NFC stands for “Near Field Communication” and, as the name implies, it enables short-range communication between compatible devices. This requires at least one transmitting device, and another to receive the signal. A range of devices can use the NFC standard and will be considered either passive or active.
Passive NFC devices include tags, and other small transmitters, that can send information to other NFC devices without the need for a power source of their own. However, they don’t process any information sent from other sources, and can’t connect to other passive components. These often take the form of interactive signs on walls or advertisements.
Active devices are able to both send and receive data, and can communicate with each other as well as with passive devices. Smartphones are by far the most common form of active NFC device. Public transport card readers and touch payment terminals are also good examples of the technology.
How NFC Works – Explained
Now that we know what NFC is, how does it work? Just like Bluetooth and Wi-Fi, and all manner of other wireless signals, NFC works on the principle of sending information over radio waves. Near Field Communication is another standard for wireless data transitions.
This means that devices must adhere to certain specifications in order to communicate with each other properly. The technology used in NFC is based on older RFID (Radio-frequency identification) ideas, which used electromagnetic induction in order to transmit information.
This marks the one major difference between NFC and Bluetooth/WiFi. The former can be used to induce electric currents within passive components as well as just send data. This means that passive devices don’t require their own power supply.
They can instead be powered by the electromagnetic field produced by an active NFC component when it comes into range. Unfortunately, NFC technology does not command enough inductance to charge our smartphones, but QI wireless charging is based on the same principle.
The transmission frequency for data across NFC is 13.56 megahertz. You can send data at either 106, 212, or 424 kilobits per second. That’s is quick enough for a range of data transfers — from contact details to swapping pictures and music.

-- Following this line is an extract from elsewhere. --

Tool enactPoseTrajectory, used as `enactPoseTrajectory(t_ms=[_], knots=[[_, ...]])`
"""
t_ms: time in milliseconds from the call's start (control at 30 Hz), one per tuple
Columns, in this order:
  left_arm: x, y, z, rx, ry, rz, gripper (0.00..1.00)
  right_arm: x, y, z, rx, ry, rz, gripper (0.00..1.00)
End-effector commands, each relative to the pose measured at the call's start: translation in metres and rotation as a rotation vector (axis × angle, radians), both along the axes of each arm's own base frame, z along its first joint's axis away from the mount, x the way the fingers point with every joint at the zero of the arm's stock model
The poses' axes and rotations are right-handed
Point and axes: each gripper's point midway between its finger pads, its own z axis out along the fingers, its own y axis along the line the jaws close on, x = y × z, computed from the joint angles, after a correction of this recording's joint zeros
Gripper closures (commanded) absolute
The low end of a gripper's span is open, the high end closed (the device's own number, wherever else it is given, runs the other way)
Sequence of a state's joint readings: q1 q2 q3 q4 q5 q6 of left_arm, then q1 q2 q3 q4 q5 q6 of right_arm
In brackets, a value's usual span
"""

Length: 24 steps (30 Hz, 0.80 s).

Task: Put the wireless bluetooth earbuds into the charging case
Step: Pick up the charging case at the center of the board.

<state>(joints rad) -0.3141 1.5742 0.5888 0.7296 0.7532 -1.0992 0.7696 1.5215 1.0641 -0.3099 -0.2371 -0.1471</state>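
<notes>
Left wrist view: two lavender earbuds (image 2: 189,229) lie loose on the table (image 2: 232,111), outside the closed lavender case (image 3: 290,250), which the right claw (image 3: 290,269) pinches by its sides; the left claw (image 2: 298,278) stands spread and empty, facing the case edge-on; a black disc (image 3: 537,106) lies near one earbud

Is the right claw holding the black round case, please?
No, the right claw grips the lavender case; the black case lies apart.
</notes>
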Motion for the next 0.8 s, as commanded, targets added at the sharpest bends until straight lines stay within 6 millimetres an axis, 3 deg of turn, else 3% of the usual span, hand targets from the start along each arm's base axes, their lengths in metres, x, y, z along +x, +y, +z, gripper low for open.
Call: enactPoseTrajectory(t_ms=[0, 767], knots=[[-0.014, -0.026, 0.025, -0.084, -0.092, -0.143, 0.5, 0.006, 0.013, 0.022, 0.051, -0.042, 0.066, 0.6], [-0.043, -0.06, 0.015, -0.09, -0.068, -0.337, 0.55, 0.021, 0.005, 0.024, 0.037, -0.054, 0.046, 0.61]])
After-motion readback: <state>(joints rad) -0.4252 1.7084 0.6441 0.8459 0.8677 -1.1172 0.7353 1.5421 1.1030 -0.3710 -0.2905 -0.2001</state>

To determine what sort of information will be exchanged between devices, the NFC standard currently has three distinct modes of operation. Perhaps the most common use in smartphones is the peer-to-peer mode. This allows two NFC-enabled devices to exchange various pieces of information between each other. In this mode, both devices switch between active when sending data and passive when receiving.
Read/write mode, on the other hand, is one-way data transmission. The active device, possibly your smartphone, links up with another device in order to read information from it. NFC advert tags use this mode.

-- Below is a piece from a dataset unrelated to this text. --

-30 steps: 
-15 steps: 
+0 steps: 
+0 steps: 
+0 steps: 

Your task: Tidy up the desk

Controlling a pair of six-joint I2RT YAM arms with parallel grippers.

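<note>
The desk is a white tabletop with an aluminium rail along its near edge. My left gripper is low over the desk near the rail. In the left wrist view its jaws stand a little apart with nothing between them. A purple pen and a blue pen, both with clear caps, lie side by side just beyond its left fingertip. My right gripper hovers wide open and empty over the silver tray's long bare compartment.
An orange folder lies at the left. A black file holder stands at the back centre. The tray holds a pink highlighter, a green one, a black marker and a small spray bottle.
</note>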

The final mode of operation is card emulation. The NFC device can function as a smart or contactless credit card and make payments or tap into public transport systems.
Comparisons with Bluetooth
So how does NFC compare with other wireless technologies? You might think that NFC is a bit unnecessary, considering that Bluetooth has been more widely available for many years. However, there are several important technical differences between the two that gives NFC some significant benefits in certain circumstances.

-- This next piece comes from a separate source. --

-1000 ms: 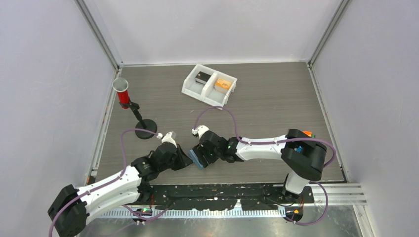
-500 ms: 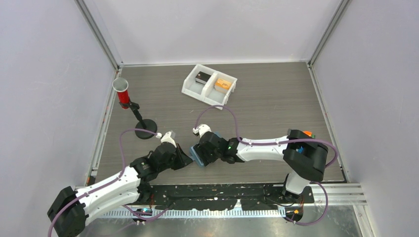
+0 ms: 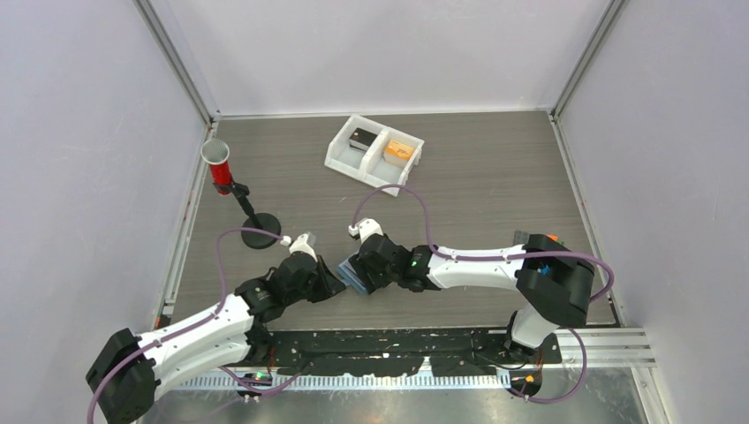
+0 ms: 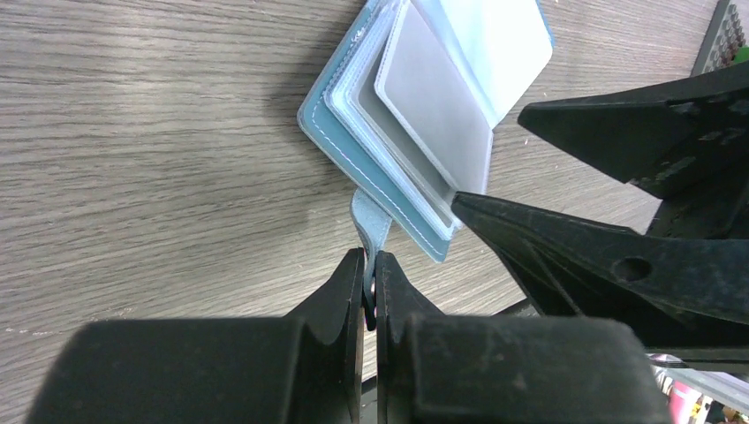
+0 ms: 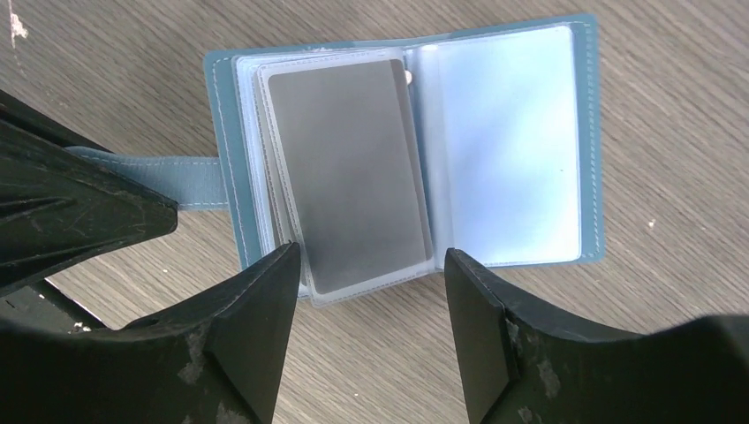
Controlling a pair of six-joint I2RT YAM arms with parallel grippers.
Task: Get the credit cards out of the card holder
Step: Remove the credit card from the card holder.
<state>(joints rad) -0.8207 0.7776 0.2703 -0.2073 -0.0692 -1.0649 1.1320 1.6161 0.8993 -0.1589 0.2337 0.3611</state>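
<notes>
Card holder [image 5: 586, 141] lies open on the wood-grain table [image 3: 495, 194], toward the near edge, between the two arms. Light-blue cover is down, clear sleeves up. The left half carries a stack of sleeves, and the topmost one holds a grey credit card [image 5: 353, 168], seated inside its pocket. The right half shows one pale bluish sleeve lying flat. A blue strap [image 4: 366, 221] runs out from the cover's outer edge on the card side. Left gripper [image 4: 369, 291] is pressed together on the end of that strap, pinching it between its black fingertips; the strap curves from the cover into the pinch. Right gripper [image 5: 366, 256] hangs over the holder with its fingers spread, one tip at each side of the near edge of the card's sleeve. The tips are close to the sleeves, but its own camera does not show whether they touch. In the left wrist view, one right finger comes to a point just at the corner of the sleeve stack. In the overhead view both wrists are low over the table and nearly meet above the holder, left arm reaching in from the left, right arm stretched across from the right. On the far side of the table is a white two-part tray [image 3: 334, 159], with a dark item [image 3: 360, 138] in its left part and an orange item [image 3: 399, 151] in its right. On the left side of the table, a red cup [image 3: 216, 163] is mounted on a black stand [image 3: 260, 237], well apart from the holder.
</notes>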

The major argument in favor of NFC is that it requires much less power consumption than Bluetooth. This makes NFC perfect for passive devices, such as the advertising tags mentioned earlier, as they can operate without a major power source.
However, this power-saving does have some major drawbacks. Most notably, the range of transmission is much shorter than Bluetooth. While NFC has a range of around 10 cm, just a few inches, Bluetooth connections can transmit data up to 10 meters or more from the source.
Another drawback is that NFC is quite a bit slower than Bluetooth. It transmits data at a maximum speed of just 424 kbit/s, compared to 2.1 Mbit/s with Bluetooth 2.1 or around 1 Mbit/s with Bluetooth Low Energy.
But NFC does have one major advantage: faster connectivity. Due to the use of inductive coupling, and the absence of manual pairing, it takes less than one-tenth of a second to establish a connection between two devices. While modern Bluetooth connects pretty fast, NFC is still super handy for certain scenarios. Namely mobile payments.
Samsung Pay, Android Pay, and even Apple Pay use NFC technology — though Samsung Pay works a bit differently than the others. While Bluetooth works better for connecting devices together for file transfers, sharing connections to speakers, and more, we anticipate that NFC will always have a place in this world thanks to mobile payments — a quickly expanding technology.